In the present work, a new pattern recognition method based on geometry of samples in a linear space is proposed. The proposed method can select samples whose correlations are similar to the query point without supervised information or other prior information. The proposed procedures are as follows:
1) Subtract the query point from all the other samples.
2) Calculate the correlation coefficient between all pairs of arbitrary two subtracted samples, and the pairs whose correlation coefficients are close to -1 are selected.
3) New vectors are created by subtracting one vector of the selected pairs from another.
4) Derive the subspace containing the query point from the created vectors by using principal component analysis (PCA).
5) The Q statistics between all samples and the derived subspace are calculated, and the samples having small Q statistics are selected as the similar samples to the query point.
In step 4), robust PCA (RPCA) can be used instead of ordinary PCA to cope with outliers, since the principal components derived by PCA are known to be very sensitive to outliers.

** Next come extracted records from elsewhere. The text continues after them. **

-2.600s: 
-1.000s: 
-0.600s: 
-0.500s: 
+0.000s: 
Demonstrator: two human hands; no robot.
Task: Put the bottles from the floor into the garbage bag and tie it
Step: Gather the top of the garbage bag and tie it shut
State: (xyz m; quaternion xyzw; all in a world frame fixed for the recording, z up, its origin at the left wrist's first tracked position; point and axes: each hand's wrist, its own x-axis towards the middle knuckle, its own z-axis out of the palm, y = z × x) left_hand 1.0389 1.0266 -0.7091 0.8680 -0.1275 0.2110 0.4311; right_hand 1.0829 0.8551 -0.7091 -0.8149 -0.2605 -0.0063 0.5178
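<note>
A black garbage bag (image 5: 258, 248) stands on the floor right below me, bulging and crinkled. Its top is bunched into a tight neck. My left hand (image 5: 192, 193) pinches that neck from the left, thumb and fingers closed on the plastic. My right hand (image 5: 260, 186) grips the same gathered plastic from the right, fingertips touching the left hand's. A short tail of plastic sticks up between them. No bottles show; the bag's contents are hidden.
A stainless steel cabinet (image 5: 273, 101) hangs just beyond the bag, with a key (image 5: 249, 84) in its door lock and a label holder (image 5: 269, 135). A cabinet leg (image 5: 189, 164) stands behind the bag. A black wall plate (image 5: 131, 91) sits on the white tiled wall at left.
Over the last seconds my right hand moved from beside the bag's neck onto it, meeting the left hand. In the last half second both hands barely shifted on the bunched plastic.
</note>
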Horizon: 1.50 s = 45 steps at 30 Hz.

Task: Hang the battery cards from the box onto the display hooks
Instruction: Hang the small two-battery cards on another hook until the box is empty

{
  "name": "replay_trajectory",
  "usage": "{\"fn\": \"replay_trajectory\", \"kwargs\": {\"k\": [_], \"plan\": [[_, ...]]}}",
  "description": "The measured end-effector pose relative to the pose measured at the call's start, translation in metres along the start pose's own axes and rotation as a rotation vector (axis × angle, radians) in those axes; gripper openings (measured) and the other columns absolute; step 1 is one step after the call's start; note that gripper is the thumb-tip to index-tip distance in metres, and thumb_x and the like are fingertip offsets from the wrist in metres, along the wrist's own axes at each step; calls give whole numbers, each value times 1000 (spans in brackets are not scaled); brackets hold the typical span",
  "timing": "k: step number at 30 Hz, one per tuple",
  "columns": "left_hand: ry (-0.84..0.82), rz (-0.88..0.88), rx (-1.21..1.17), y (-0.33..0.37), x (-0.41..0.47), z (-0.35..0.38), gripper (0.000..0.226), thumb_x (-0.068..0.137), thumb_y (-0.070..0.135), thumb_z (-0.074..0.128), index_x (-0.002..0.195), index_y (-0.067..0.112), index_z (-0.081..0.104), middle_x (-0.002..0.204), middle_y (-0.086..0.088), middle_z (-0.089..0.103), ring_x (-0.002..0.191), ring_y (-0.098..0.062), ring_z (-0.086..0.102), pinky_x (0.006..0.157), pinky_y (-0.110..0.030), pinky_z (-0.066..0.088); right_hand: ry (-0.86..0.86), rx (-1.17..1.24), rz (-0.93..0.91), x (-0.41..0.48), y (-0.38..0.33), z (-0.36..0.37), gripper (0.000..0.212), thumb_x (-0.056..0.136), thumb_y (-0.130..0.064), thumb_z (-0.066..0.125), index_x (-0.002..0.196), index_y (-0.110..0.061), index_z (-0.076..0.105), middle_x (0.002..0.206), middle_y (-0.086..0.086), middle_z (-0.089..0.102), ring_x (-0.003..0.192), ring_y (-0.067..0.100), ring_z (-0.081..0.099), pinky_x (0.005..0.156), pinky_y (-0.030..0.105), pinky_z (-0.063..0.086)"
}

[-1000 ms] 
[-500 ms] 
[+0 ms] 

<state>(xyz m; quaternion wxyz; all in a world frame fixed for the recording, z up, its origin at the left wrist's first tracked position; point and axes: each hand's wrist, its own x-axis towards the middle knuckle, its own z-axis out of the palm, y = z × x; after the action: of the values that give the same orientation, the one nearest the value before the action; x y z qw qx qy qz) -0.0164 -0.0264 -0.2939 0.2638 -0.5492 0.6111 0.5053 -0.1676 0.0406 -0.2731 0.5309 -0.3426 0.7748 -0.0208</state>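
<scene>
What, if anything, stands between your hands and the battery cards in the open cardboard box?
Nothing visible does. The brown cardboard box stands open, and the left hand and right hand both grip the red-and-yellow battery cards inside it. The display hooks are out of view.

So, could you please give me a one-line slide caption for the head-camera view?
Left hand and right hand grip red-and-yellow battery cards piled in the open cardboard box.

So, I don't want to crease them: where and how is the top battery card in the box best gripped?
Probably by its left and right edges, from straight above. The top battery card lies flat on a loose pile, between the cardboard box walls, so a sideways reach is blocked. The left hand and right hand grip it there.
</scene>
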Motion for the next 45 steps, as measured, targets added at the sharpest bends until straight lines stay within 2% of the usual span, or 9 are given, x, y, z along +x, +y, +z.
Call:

In addition, a new soft-sensor design method integrating the proposed pattern recognition method and Just-In-Time (JIT) modeling is proposed. The proposed method is referred to as Correlation-based JIT (C-JIT) modeling. The estimation performance of JIT modeling deteriorates when process characteristics change, because it selects the samples for local modeling based only on the distance between samples and the query point. By integrating JIT modeling and the proposed pattern recognition method, C-JIT modeling can select samples whose correlation are similar to each other and cope with the changes in process characteristics. The usefulness of the proposed pattern recognition method and C-JIT modeling is demonstrated through a case study of soft-sensor design for CSTR process. The proposed method can improve the estimation accuracy by 48% in comparison with conventional JIT modeling.